Today’s guest post is from Florencia Guerzovich, María Soledad Gattoni, and Dave Algoso, a team of independent consultants who jointly authored the Open Society Foundation report on Seeing New Opportunities: How Global Actors Can Better Support Anti-Corruption Reformers.
Ukraine after the Maidan Revolution. Malaysia after the 1MDB Scandal. Brazil after Lava Jato.
In each of these countries—and in many other examples—something triggered a shift in the possibilities for anticorruption reform. Pick your favorite metaphor: the stars align, the winds shift, there’s a fork in the road.

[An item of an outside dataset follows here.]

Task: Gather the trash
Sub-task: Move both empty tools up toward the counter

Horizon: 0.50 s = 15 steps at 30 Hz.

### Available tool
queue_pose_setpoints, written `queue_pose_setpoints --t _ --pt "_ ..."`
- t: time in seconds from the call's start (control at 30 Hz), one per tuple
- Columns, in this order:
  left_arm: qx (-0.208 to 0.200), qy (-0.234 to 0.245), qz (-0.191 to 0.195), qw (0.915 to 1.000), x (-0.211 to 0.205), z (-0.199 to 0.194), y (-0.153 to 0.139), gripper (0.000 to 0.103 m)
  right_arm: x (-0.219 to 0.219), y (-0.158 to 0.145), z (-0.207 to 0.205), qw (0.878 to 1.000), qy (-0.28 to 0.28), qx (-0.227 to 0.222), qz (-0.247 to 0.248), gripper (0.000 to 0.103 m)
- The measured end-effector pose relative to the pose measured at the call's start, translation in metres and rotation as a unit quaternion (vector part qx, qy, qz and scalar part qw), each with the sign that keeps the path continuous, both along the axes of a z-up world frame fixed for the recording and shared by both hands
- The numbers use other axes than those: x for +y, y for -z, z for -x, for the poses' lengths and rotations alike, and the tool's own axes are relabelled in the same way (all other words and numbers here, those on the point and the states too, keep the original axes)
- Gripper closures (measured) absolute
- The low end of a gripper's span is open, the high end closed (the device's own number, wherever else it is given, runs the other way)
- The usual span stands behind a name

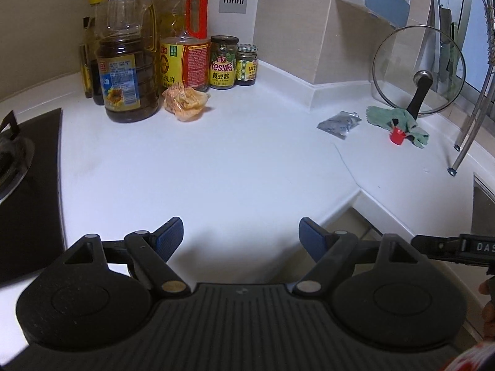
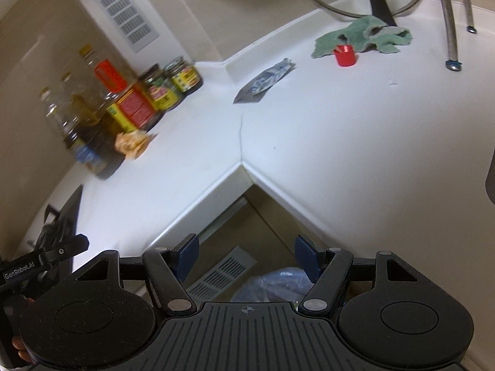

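Both tongs, left tongs (image 1: 239, 236) and right tongs (image 2: 246, 255), gape empty; crumpled orange wrapper (image 1: 185, 103) upper left on the bench (image 1: 216, 160), silver packet (image 1: 338, 122) right.

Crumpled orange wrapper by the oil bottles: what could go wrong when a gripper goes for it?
The crumpled orange wrapper lies against the big sunflower oil bottle, so the open left gripper might bump the bottle. The flat silver foil packet lies flush on the white counter, so pads may slip off it.
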<state>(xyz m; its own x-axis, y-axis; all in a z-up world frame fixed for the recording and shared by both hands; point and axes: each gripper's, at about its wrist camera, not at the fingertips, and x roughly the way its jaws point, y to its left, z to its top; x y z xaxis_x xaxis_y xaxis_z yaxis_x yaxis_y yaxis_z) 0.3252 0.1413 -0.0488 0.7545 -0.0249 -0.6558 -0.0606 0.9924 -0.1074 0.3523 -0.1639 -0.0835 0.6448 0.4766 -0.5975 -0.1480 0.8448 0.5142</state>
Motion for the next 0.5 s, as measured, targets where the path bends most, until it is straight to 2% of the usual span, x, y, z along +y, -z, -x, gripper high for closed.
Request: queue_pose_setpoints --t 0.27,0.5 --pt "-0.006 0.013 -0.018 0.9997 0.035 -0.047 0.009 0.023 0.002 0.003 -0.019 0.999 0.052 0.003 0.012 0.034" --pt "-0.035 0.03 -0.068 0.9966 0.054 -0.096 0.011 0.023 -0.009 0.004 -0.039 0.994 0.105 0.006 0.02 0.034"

We use the term “window of opportunity”: a period when heightened attention to an issue like corruption makes anticorruption reforms more likely. When those windows open, reformers both inside and outside of government try to seize the opportunity to make progress, while contending with forces that aim to maintain the status quo or advance an authoritarian or populist response.
Reformers’ approaches shift in these moments, as do their needs. Though success is not guaranteed, the possibility of reform can increase when global support organizations—including foundations, multilaterals, and NGOs—are better able to meet those needs (while also doing no harm). What do reformers most need during these windows of opportunity? And what can global support organizations do to help meet those needs? With the Open Society Foundations (OSF), we undertook research into those questions, with a primary focus on three case studies:
- In Guatemala, the “Guatemalan spring” that opened following the announcement of corruption investigations into President Otto Pérez Molina and others in 2015, and the subsequent election of Jimmy Morales;
- In Slovakia, the mobilizations under the “For a Decent Slovakia” banner and reform efforts that followed the murder of investigative journalist Ján Kuciak and his fiancée Martina Kušnírová in 2018;
- In South Africa, the fight against state capture, which ended Jacob Zuma’s presidency and led to the administration of Cyril Ramaphosa in 2018.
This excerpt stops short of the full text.